There was nowhere, really, to hide. Because air is everywhere and goes everywhere. Air from the inner city, air from the chemical plants, air from Russia, that spring.

She would soon retire after a lifetime of work. Though a lot of life was disappointment, it was worth going on with to the last. There was Paula, her niece. There was her garden. At the heart of all, there were her memories of Ralph. Despite her years, she could still feel young. But they said radiation aged everyone and everything.

Grace had tried to understand. In the wind that was shaking the creeper, in the April rain and sun, through curtains, windows, walls, and her thin hand pressed to the window-pane, through flesh and blood and bone it fell.

Yet part of her didn’t believe it. It couldn’t be seen or heard or tasted; the ordinary senses let one down. Was it really there then, the radiation, that nervous, whispering spring? Was it in the ordinary green leaves and the ordinary milk at breakfast?

Later there were ‘facts’ about Chernobyl. The fire was so hot that the plume of radiation was carried up thousands of feet, and blew far and wide over Europe. Radioactive fallout came down again in the rain. In Norway and Sweden, it fell on the fruits of the forest; small yellow cloudberries, lingonberries, Arctic raspberries. It fell on moss and lichen.

Lichen eats water, like a sponge. Reindeer eat lichen. Reindeer meat would for many years be too contaminated for humans to eat.

Human beings are enterprising. They thought they would feed the meat to mink on mink farms. They were doomed to die, after all. Gleaming, radioactive mink.

Paula Timms, Grace’s niece, is thirty-seven, but today she feels fifty. She sits on an old pink blanket in her boyfriend’s garden in London, beside a pile of paper. The pen which lies uncapped on the blanket has been there so long it has dried in the sun.

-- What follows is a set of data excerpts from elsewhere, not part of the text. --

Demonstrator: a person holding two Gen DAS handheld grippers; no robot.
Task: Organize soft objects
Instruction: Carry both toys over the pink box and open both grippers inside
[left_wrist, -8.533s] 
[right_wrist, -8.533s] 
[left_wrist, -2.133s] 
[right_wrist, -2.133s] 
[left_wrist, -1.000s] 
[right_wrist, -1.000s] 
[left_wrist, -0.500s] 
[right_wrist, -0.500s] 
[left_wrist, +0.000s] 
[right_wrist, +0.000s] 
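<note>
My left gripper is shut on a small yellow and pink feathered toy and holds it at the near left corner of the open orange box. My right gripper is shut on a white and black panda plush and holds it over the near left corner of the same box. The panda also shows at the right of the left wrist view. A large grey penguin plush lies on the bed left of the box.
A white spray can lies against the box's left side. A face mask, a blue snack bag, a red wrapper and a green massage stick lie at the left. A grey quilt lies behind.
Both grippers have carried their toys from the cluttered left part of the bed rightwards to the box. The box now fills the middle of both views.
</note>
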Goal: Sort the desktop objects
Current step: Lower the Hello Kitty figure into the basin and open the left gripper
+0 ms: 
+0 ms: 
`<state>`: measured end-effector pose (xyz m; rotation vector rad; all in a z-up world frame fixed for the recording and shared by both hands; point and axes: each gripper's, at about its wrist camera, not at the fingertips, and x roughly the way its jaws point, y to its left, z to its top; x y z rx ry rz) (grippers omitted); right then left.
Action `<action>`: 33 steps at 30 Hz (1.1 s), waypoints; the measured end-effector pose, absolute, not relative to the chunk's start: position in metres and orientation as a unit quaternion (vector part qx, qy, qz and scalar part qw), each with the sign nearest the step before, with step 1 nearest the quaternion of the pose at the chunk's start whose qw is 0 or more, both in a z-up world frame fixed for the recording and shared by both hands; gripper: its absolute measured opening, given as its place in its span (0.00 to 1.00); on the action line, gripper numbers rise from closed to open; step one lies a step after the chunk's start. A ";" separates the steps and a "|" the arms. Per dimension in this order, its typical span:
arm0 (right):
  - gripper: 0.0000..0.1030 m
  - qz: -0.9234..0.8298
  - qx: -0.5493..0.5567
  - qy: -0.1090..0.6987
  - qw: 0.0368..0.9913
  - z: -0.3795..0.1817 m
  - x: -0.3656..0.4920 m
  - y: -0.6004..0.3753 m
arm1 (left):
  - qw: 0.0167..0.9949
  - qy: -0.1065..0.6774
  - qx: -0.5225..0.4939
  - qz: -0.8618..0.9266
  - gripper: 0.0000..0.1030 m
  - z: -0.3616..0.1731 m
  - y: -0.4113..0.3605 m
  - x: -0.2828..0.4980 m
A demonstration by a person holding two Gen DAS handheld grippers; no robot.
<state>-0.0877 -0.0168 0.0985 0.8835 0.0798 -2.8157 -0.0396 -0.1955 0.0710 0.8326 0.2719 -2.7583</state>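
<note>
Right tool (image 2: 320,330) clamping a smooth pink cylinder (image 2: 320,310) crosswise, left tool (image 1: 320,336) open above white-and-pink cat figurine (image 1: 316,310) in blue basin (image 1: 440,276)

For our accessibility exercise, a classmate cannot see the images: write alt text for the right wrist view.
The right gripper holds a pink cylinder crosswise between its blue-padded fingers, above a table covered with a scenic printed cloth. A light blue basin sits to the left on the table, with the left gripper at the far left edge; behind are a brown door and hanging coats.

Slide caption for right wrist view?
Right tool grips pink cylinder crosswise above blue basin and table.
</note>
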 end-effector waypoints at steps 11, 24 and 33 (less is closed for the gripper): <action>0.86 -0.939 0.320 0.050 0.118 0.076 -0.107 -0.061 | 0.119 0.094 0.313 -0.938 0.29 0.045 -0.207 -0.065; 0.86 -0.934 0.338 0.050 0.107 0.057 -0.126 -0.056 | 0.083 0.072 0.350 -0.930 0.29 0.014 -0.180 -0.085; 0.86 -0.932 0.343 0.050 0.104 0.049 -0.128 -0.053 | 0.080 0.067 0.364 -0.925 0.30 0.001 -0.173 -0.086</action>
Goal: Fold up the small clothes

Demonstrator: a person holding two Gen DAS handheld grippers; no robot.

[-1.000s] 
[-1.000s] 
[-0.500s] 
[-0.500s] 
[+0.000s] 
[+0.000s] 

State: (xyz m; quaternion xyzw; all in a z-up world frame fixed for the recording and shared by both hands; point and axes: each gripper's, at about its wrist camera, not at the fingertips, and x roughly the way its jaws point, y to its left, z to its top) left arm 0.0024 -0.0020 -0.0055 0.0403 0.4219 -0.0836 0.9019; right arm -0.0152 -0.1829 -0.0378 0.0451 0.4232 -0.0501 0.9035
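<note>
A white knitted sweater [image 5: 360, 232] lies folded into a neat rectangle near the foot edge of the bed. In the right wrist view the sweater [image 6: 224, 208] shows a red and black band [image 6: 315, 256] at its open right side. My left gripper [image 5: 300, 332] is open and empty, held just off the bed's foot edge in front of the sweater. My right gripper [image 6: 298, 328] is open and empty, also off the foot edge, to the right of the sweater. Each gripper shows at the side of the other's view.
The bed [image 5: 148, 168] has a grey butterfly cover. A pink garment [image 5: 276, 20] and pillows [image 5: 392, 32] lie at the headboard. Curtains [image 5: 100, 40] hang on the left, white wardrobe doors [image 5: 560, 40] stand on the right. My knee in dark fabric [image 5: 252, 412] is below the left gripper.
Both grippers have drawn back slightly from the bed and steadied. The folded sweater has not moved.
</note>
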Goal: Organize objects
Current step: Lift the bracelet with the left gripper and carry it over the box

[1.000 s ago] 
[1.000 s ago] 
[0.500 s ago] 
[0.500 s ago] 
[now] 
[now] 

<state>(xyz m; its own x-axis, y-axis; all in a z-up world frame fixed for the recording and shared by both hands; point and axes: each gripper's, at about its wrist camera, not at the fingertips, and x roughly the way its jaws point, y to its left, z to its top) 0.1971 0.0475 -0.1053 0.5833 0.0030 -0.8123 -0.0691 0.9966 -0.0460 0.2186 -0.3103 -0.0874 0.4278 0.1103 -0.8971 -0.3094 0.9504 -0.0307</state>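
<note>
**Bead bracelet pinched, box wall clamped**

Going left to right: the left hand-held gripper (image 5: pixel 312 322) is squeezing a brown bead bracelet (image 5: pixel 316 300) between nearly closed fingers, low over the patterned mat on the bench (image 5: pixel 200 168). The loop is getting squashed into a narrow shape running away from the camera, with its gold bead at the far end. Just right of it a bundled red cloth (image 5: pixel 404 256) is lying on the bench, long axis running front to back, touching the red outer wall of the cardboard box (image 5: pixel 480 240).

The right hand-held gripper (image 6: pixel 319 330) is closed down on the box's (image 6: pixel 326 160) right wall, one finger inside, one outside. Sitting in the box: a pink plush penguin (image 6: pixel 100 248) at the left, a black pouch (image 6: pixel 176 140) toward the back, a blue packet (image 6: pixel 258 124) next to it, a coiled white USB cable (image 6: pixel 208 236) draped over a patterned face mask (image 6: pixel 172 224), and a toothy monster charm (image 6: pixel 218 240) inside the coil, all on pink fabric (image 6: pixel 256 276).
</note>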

She is trying to write a novel about a brave old woman. She has written several plays, but this is her first novel. It raises particular problems because her central character is based on life. And death; a real-life murder. Hilda Murrell was murdered two years ago in Shrewsbury, aged seventy-eight.

Paula knew as much about the real Hilda Murrell as you could learn from books and newspapers. Hilda was a passionate rose-grower; unmarried; tall; a conservationist; an ‘English lady’; ‘full of life’; a strong protester against nuclear power. Some facts are neutral, others are not. Paula has stared at photographs, all giving different messages. A kind face, an austere face, a mischievous face, a demure face. In the end it’s just a face, and the facts are insufficient. The live woman escapes Paula. She tries to imagine her, but Grace’s image floats up before her and confuses the issue.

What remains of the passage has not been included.